Upaya itu antara lain memberikan dukungan kepada petani garam dengan melakukan pelatihan kepada masyarakat dan melakukan promosi secara lebih gencar.
“Apalagi dengan kebijakan pak gubernur yang sudah mengeluarkan surat edaran tentang penggunaan produk lokal, kami di Les menyiapkan garam ini sebagai komoditi yang nantinya bisa dipakai oleh seluruh dunia,” jelas Adi saat ditemui di kantornya pada Kamis, (24/2).
Produksi garam Desa Les, kata Adi, masih sepenuhnya dilakukan dengan metode tradisional yang turun temurun dilakukan oleh petani garam di pesisir Desa Les. Misalnya petani garam masih menggunakan penyaring tradisional yang terbuat dari batang bambu yang dianyam atau biasa disebut tinjung.
Namun untuk pemasaran ia mulai menggunakan metode modern. Pemerintah Desa Les memberdayakan Badan Usaha Milik Desa (Bumdesa) Giri Segara untuk pengemasan dan pemasaran.
Pengemasan garam tersebut dilakukan secara modern dengan branding khas Desa Les.
Selain itu, pihaknya juga melakukan inovasi yaitu produk garam dengan macam-macam rasa, seperti: manis, pedas, dan original. Harga jual 8 ribu hingga 10 ribu rupiah dengan berat sekitar setengah kilogram.
Melalui dukungan yang diterima pihaknya baik dari pemerintah daerah maupun pemerintah pusat, Adi optimis produk garam tradisional Desa Les dapat berkembang pesat dan bisa merambah pasar nasional dan internasional.
Proses membuat garam tradisional di Desa Les
Proses membuat garam tradisional di Desa Les ini tidaklah sesederhana mencicipi rasanya yang asin, gurih atau sedikit pahit. Di awal ketika musim hujan menghilang, empat petak segi empat harus disiram dengan air laut dan digemburkan.

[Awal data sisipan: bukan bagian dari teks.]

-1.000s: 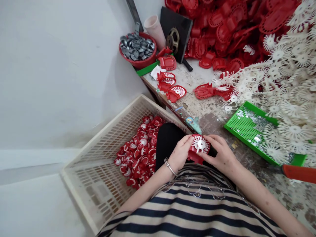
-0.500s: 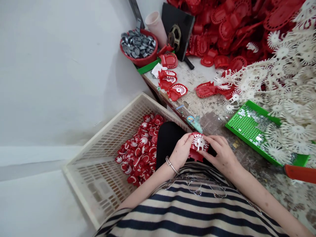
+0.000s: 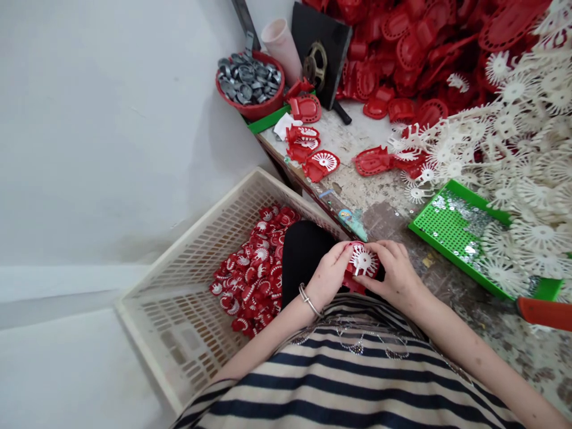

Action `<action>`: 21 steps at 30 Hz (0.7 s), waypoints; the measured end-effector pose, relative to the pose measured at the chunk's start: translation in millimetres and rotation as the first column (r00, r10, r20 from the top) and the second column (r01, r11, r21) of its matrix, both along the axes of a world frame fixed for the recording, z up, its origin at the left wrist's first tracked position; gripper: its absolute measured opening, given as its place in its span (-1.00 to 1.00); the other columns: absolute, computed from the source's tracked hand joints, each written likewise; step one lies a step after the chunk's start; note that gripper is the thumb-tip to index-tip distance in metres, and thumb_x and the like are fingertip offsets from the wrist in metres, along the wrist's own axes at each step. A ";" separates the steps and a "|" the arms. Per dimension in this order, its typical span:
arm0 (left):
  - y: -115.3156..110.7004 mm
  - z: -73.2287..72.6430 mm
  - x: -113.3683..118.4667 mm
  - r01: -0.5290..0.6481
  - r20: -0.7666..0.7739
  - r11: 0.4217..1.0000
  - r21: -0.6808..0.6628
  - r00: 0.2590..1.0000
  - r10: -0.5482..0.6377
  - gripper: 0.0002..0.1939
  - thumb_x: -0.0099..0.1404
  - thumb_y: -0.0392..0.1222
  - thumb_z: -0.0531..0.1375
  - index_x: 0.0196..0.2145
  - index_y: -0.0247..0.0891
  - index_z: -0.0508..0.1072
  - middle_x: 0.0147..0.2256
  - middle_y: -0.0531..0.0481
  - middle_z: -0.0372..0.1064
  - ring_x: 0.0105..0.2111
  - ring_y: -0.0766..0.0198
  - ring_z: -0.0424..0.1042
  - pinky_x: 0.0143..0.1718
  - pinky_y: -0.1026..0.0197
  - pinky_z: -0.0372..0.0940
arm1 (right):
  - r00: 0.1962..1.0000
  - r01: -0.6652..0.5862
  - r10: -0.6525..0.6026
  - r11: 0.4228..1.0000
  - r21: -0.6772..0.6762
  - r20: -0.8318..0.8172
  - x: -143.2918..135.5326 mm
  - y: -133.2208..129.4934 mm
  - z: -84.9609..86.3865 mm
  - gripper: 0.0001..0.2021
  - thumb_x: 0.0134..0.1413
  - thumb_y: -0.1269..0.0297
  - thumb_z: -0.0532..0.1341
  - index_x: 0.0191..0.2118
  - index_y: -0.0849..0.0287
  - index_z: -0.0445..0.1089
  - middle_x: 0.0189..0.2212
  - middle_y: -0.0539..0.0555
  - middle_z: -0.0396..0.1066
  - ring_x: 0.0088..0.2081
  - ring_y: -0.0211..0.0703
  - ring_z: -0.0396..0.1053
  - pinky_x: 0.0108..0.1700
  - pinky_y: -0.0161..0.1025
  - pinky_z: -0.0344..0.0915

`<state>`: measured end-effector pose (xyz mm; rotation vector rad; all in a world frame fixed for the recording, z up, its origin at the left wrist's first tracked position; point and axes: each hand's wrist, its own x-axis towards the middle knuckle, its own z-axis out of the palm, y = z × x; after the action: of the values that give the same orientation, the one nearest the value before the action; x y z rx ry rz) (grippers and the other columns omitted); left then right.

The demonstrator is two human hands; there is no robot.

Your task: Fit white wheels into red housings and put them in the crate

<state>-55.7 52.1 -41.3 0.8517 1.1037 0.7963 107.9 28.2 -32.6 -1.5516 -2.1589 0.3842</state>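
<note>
Looks like the right hand (image 3: 397, 271) has slid in slightly over the last half second, thumb and forefinger closer across the piece, and the white wheel (image 3: 364, 262) has turned a touch with it. Left hand (image 3: 328, 274) has barely budged, and nothing on the tabletop (image 3: 348, 128) seems to have shifted on its own.

So where are things at? From where I'm standing, one piece is partway: the wheel is lying on the red part (image 3: 356, 286), but I can't tell if it's pressed home or just sitting there. Plenty look done already, with a big pile of red-and-white pieces (image 3: 252, 271) in the basket (image 3: 187, 238) beside the knee. Loads left though, judging by the heap of loose red parts (image 3: 411, 53) and the spread of loose white wheels (image 3: 536, 179) next to it. Green tray (image 3: 433, 225) has a scatter of tiny shiny bits in it too.

As for the piece itself, it's held low, just in front of the striped shirt (image 3: 286, 381). Wheel faces up, thin spokes fanning around a small middle hole, a couple of legs pointing down toward the belly. Red shows around and below it, smooth and a bit glossy. Both hands have a narrow grip, left on one side, right on the other; most of the rim is hidden under fingers.
</note>
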 end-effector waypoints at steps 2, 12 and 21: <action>0.2 0.5 -2.2 0.007 0.004 1.000 0.004 1.000 -0.007 -0.73 0.28 -0.05 0.15 -0.16 -0.24 0.49 -0.25 -0.02 0.48 -0.24 0.23 0.41 -0.13 0.20 0.30 | 1.000 0.007 -0.007 1.000 -0.010 0.012 -1.3 -0.1 0.6 -0.49 -0.09 0.15 0.36 0.00 0.21 0.34 -0.15 0.23 0.34 -0.10 0.10 0.28 -0.05 0.07 0.31; -0.9 3.2 -6.5 0.054 0.004 0.998 0.026 0.999 -0.054 -0.75 0.27 -0.07 0.16 -0.19 -0.23 0.51 -0.27 0.01 0.49 -0.26 0.25 0.41 -0.18 0.25 0.29 | 0.999 0.014 -0.016 0.999 -0.043 -0.037 -6.3 -0.5 4.2 -0.51 -0.23 0.16 0.42 -0.14 0.16 0.29 -0.22 0.17 0.32 -0.17 0.06 0.29 -0.13 0.03 0.31; -3.4 -2.9 -6.9 -0.060 0.059 0.996 -0.064 0.996 0.063 -0.72 0.22 -0.01 0.21 -0.24 -0.27 0.52 -0.34 0.02 0.49 -0.36 0.29 0.39 -0.27 0.26 0.28 | 0.932 0.125 -0.169 0.980 -0.152 -0.321 -2.1 -1.0 11.2 -0.49 -0.08 0.01 0.34 -0.07 0.16 0.22 -0.19 0.16 0.37 -0.18 -0.03 0.37 -0.13 -0.05 0.37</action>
<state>-62.7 48.7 -44.1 0.7394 1.0990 0.8298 105.8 27.1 -21.4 -1.5751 -1.7768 0.6941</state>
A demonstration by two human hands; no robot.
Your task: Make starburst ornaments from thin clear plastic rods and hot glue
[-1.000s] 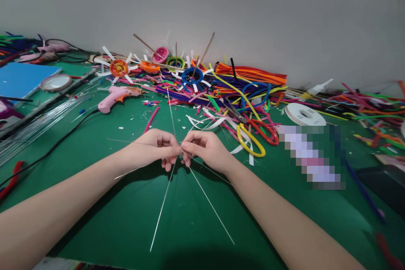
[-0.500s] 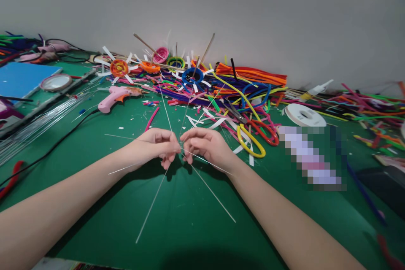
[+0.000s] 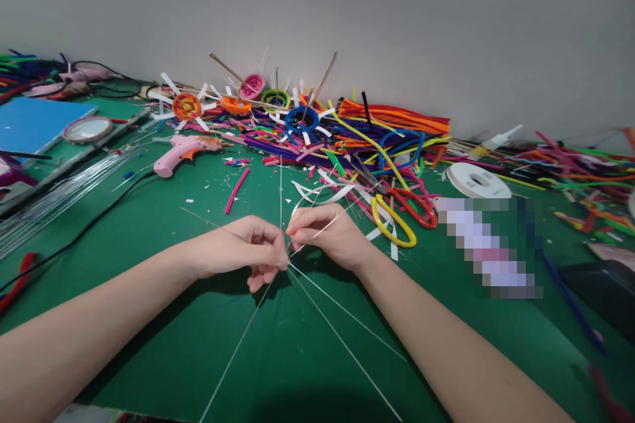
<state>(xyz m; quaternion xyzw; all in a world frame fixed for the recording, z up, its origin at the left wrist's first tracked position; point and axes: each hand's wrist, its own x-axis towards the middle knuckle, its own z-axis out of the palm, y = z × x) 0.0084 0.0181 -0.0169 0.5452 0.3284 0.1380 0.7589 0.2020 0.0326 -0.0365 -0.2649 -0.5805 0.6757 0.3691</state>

Inilah prosesnya yang unik dan tradisional itu:
- Ngewayahang. Ini adalah proses untuk membuat petak tanah yang disiram agar tetap mengandung unsur zat garam dari air laut. Proses ini memakan waktu empat hari. Kalau hujan deras turun lagi, proses ini harus diulang lagi karena zat garam dari air laut sudah bercampur dengan air hujan, dan itu tidak bagus.
- Proses selanjutnya dikenal dengan istilah Menekang Tanah. Ini proses menaikkan tanah kering dari petak ke tempat yang berbentuk kerucut. Tempat yg berbentuk kerucut lazim disebut tinjung. Di dalamnya sudah dilapisi daun lontar, daun kelapa, kerikil ukuran kecil dan pasir sebagai penyaring alami antara tanah dan air laut yang nantinya akan menjadi air biang garam atau disebut “nyah”.
- Nuwunang Tanah, suatu proses membawa tanah yang dinaikkan ke bidang yang kosong untuk kemudian diisi air laut lagi.
- Setiap pagi air biang garam atau nyah akan dituangkan ke dalam bidang jemur (palungan) atau terpal khusus.
- Panen yang disebut Ngerik. Jikalau cuaca bagus dalam kurun waktu satu minggu akan panen sebanyak dua kali dengan volume garam tergantung cuaca dan luas lahan garam.